Policy 4: The Comet Coliseum
Now that our previous policies have shaped our students into athletes, we can begin the final stages of our plan: immortalizing UTD as the prime location for Division II athletics. For this to occur, we need something that will capture the attention of those alien to the university, something that will circulate in their minds whenever they think about Texas. We want to turn UTD into their Roman Empire, and what better way to do that than to build a Roman-style coliseum here in Richardson? The Comet Coliseum will be UTD’s superlative symbol of athletic prowess, forever making sports inseparable from the school’s legacy. The impact of the coliseum far outweighs the cost — we can easily sacrifice space for more on-campus housing and our students’ money (through the addition of a $1000 tuition fee) for the future of sporting at the university. Whenever UTD hosts home games, people from all over will stand in awe of the most bombastic NCAA Division II competitions in the continental United States. The beauty of our all-marble stands will enchant spectators, the broadness of the field will stretch their eyesight to the horizon, and the concessions, supplied by our very own Dining Hall West, will stun guests due to their quality (and price). For many years now, UTD has been known as the MIT of the South. With the erection of the Comet Coliseum, perhaps a time may come where MIT is referred to as the UTD of the North.
Closing Remarks
At the end of it all, we must ask ourselves — was it worth it? Was taking over schools, enforcing mandatory athletics classes, forcing our CS students to go outside, and constructing a new coliseum all worth it? Or is it possible that some students simply aren’t meant for athletics, and that their energy is better spent on their work and building relationships with those around them?
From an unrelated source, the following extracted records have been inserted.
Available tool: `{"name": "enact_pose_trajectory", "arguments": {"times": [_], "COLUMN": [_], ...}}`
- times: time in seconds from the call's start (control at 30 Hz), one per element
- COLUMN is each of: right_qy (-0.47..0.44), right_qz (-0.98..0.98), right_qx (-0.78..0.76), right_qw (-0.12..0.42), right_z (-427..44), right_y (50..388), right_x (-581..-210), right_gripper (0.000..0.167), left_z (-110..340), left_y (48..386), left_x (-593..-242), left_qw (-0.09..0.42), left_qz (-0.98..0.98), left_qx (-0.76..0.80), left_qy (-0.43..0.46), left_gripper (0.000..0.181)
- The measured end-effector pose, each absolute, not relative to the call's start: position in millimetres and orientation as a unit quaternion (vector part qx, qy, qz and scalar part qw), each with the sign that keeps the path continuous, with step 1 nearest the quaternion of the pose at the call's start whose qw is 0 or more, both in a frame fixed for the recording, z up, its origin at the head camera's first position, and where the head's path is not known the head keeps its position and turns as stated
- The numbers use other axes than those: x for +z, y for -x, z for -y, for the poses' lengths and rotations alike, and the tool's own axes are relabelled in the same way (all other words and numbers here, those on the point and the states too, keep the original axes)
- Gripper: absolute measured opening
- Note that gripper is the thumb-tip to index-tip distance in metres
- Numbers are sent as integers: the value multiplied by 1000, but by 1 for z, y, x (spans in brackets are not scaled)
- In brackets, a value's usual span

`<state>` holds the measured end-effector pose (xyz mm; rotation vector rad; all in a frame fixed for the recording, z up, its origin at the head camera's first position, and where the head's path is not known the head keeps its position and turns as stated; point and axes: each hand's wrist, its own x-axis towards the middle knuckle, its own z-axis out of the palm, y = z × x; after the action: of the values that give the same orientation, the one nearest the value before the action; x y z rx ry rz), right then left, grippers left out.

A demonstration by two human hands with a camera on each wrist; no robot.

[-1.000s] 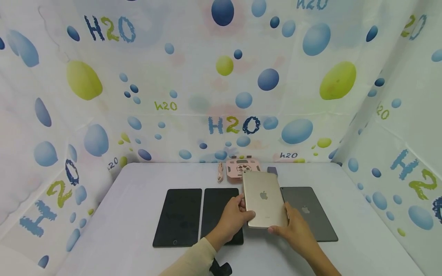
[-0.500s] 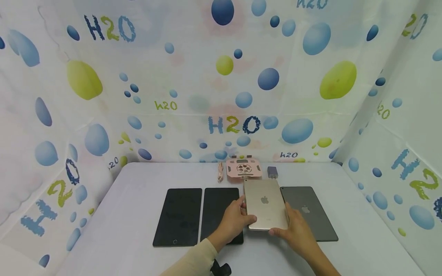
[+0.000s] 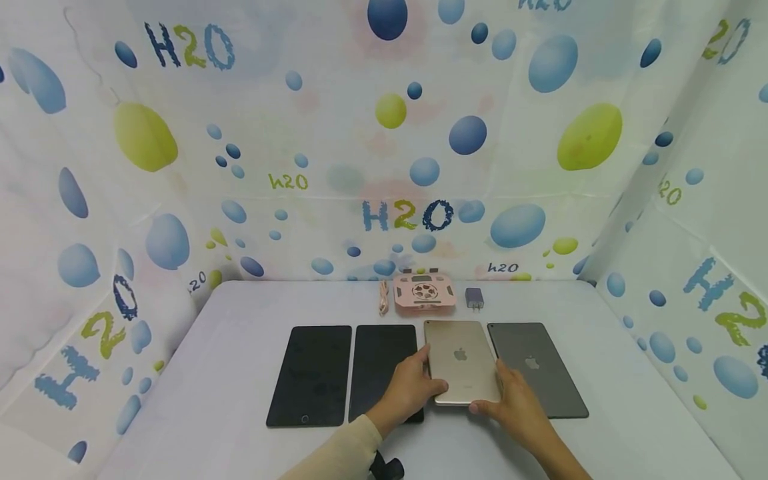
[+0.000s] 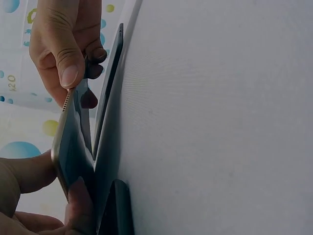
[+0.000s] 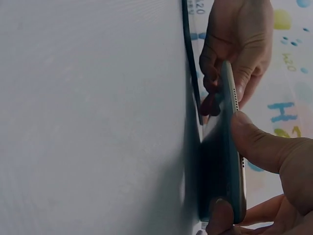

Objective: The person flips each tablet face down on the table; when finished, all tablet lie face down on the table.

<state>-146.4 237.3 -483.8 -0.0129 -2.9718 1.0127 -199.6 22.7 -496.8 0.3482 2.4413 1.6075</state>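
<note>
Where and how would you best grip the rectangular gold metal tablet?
Probably by the long sides of the gold tablet, near its closer end: left hand from its left, right hand from its right, thumbs above and fingers beneath. It is thin and flat, and that closer end is raised off the white table, leaving room for fingertips underneath.

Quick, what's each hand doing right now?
Left hand: holding the gold tablet by its left edge.
Right hand: holding the same tablet at its lower right corner.
</note>
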Motion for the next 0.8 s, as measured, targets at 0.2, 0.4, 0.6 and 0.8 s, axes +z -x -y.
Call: {"name": "enact_pose_trajectory", "arguments": {"times": [0.2,0.4,0.6,0.8], "right_qy": [16,17,11,5], "right_qz": [955,965,971,975], "right_qx": [296,262,239,222], "right_qw": [-11,-6,5,16], "right_z": [-239,-238,-240,-240], "right_y": [147,145,142,141], "right_x": [-486,-489,-494,-495], "right_gripper": [115,114,111,105], "left_z": [-25,-25,-25,-27], "left_y": [199,195,191,190], "left_x": [-494,-495,-498,-494], "left_qw": [96,103,110,102], "left_qz": [-843,-845,-850,-864], "left_qx": [513,505,494,469], "left_qy": [-130,-140,-147,-153], "left_gripper": [99,108,107,102]}}
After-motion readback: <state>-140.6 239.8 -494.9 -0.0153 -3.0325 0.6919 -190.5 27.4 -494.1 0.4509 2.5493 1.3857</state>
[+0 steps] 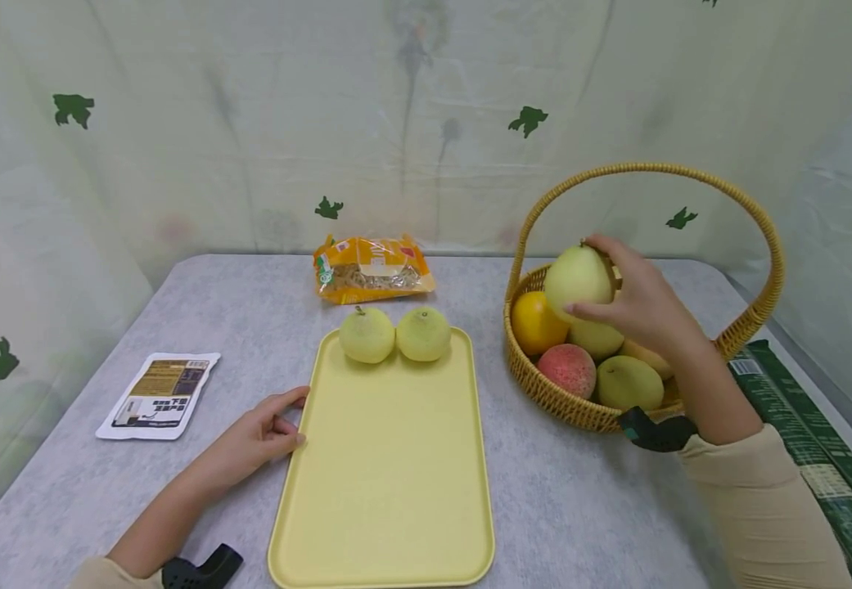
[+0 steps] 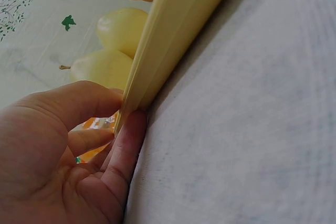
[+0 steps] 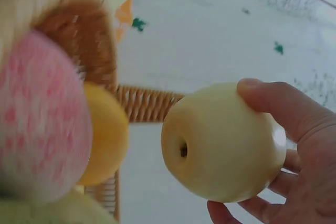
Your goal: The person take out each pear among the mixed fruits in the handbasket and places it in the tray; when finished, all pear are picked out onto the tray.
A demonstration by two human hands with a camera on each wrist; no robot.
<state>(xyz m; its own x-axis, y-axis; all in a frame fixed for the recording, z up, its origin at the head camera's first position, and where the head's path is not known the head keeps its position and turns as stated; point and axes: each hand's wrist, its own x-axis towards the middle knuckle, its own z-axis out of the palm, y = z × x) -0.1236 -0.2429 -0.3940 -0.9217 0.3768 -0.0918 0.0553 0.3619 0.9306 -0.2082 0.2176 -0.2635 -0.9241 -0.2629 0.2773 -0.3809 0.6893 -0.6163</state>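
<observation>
A round pale yellow-green pear (image 1: 579, 282) is held up over the basket by my right hand (image 1: 635, 298), thumb and fingers spread around its sides. The right wrist view shows the held pear's (image 3: 220, 145) dimpled end, apart from the other fruit. At the left edge of the yellow tray (image 1: 385, 483), my left hand (image 1: 259, 438) holds the rim; in the left wrist view the tray's rim (image 2: 163, 40) is between thumb and fingers. Two similar pears, a left one (image 1: 367, 334) and a right one (image 1: 423, 334), sit side by side at the tray's far end.
The wicker basket (image 1: 543, 401) with a tall handle holds an orange (image 1: 538, 323), a pink peach (image 1: 568, 370) and several pears. An orange food packet (image 1: 372, 270) lies behind the tray. A white pouch (image 1: 159, 396) is at left; a green package (image 1: 823, 458) lies at right.
</observation>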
Upon much rumination, the answer has revealed itself to me. Of course it was worth it. Our policies are the only thing creating a legacy for this university that will extend far into the future. Even after society collapses, after the Anthropocene is supplanted by the new age of the rat people, the site of UTD will remain a shrine for those who believe in the perfection of the athletic spirit. The names “UTD” and “Richardson” will lose all meaning, but on the site of our school will remain two remnants of the past: seasonal competitions to determine athletic superiority, and the strange effigy of a fiery-haired, blue-skinned man.